Sowetan

‘Zuma at war with country’

President to respond to debate

- Babalo Ndenze

PRESIDENT Jacob Zuma will address a joint sitting of parliament today to reply to the rowdy and bad-tempered debate on his State of the Nation Address.

Yesterday, MPs met for a second day to debate Zuma’s speech, with some calling for the disbandmen­t of parliament and for fresh elections to be held.
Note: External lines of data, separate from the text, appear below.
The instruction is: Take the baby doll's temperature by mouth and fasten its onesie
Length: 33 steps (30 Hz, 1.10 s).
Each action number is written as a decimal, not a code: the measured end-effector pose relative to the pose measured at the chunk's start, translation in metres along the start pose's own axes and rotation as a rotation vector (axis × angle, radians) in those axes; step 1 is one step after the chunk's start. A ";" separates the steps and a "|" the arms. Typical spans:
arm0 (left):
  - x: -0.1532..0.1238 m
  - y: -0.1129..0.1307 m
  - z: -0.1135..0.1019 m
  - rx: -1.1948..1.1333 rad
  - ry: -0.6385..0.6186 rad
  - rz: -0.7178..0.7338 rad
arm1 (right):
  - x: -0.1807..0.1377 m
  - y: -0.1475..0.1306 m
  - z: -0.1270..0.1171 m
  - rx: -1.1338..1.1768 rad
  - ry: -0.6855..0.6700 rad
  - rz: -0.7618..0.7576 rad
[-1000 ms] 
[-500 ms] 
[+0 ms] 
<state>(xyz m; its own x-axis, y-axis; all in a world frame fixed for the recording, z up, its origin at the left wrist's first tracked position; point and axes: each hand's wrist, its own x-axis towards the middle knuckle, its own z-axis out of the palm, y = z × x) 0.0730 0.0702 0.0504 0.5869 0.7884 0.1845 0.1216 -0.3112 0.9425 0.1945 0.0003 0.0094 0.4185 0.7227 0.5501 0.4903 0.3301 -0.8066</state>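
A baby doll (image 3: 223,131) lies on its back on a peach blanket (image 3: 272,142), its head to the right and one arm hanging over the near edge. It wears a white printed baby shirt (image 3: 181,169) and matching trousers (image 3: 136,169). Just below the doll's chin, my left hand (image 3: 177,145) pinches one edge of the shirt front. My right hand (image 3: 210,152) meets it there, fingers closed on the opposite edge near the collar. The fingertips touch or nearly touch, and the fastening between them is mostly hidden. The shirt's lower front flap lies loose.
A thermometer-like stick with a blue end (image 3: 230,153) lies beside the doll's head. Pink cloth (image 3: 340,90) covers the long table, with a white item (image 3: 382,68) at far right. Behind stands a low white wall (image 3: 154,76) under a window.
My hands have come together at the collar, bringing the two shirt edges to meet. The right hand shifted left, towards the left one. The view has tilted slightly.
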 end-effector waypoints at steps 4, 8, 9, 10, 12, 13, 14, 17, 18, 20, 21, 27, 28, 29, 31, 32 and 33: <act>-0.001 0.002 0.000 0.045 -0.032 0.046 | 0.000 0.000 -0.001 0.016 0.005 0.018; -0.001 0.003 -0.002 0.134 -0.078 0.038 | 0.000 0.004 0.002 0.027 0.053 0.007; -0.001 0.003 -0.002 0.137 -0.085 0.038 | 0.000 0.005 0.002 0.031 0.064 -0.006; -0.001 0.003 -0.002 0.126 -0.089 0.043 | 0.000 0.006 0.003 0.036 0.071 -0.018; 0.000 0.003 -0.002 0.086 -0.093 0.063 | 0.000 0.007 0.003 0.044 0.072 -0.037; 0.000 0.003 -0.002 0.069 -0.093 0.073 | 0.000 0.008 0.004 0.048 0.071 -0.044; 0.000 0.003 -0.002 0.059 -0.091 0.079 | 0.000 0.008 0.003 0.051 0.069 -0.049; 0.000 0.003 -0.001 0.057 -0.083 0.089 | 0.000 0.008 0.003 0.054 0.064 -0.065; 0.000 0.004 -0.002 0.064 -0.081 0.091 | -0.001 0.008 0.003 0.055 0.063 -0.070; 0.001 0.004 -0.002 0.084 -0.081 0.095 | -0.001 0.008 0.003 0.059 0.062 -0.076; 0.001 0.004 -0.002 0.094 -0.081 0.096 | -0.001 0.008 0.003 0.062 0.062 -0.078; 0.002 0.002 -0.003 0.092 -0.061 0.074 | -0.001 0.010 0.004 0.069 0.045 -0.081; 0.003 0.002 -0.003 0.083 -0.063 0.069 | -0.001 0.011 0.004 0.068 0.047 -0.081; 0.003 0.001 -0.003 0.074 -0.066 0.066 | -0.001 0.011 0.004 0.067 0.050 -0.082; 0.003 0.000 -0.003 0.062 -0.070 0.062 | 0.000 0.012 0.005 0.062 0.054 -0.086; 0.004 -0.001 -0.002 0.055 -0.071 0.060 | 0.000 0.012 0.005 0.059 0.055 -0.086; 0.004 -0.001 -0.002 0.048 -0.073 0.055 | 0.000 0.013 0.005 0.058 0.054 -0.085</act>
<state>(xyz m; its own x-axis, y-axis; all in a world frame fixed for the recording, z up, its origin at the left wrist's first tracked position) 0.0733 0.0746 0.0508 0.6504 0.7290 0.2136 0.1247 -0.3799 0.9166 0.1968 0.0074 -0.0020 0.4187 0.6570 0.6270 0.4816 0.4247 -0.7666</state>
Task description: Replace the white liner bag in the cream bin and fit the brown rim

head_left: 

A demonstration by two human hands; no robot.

Cope MP Deidre Carter, whose party boycotted the first day of the debate on Tuesday, called for the disbandmen­t of parliament.

She said Zuma was an incumbent “in war with his own country” and at war with the constituti­on and the rule of law.

“He is at war with members of his own cabinet. He is ultimately at war with us, the citizens of South Africa,” said Carter.

“It is time to hold fresh elections to elect honourable men and women to put its people first and not its party.”

The DA’s Solly Malatsi called President Zuma a “false prophet” who preached the “gospel of deception” when he took to the podium last week.

“Mr Zuma is the modern-day false prophet Hananiah who we were warned about in the Book of Jeremiah,” Malatsi said.

“Every year he comes to this podium with a new scripture of false promises that he never fulfils.

“And just like the false prophet Hananiah who lied to the people of Juda that he was sent by the Lord to conquer King Nebuchadne­zzar, he is the master of deceit,” he said.

Malatsi said many South Africans are squatters on the land of their ancestors and don’t have title deeds to affirm ownership of the properties they live in.

Freedom Front Plus MP Pieter Groenewald said it was Zuma who has lost the “moral compass ”–a reference to Minister in the Presidency’s Jeff Radebe’s speech on Tuesday.

Groenewald also said Zuma blamed whites for his government’s shortcomin­gs.

“You are the person who is supposed to set an example. You are the root cause of what we are having in South Africa.

“Every time there’s something wrong you blame the white people. You must say where you stand with the white people of South Africa,” said Groenewald.

He said 11 people were murdered this month alone on farms.

“I say it’s a shame,” said Groenewald.

Small business Minister Lindiwe Zulu came to Zuma’s defence.

Zulu told DA MPs that “there is a limit to how far you can push us” to loud jeers from the opposition which accused the minister of threatenin­g them.

Zulu said DA MP Natasha Mazzone must go “dress properly” before attending the joint sitting.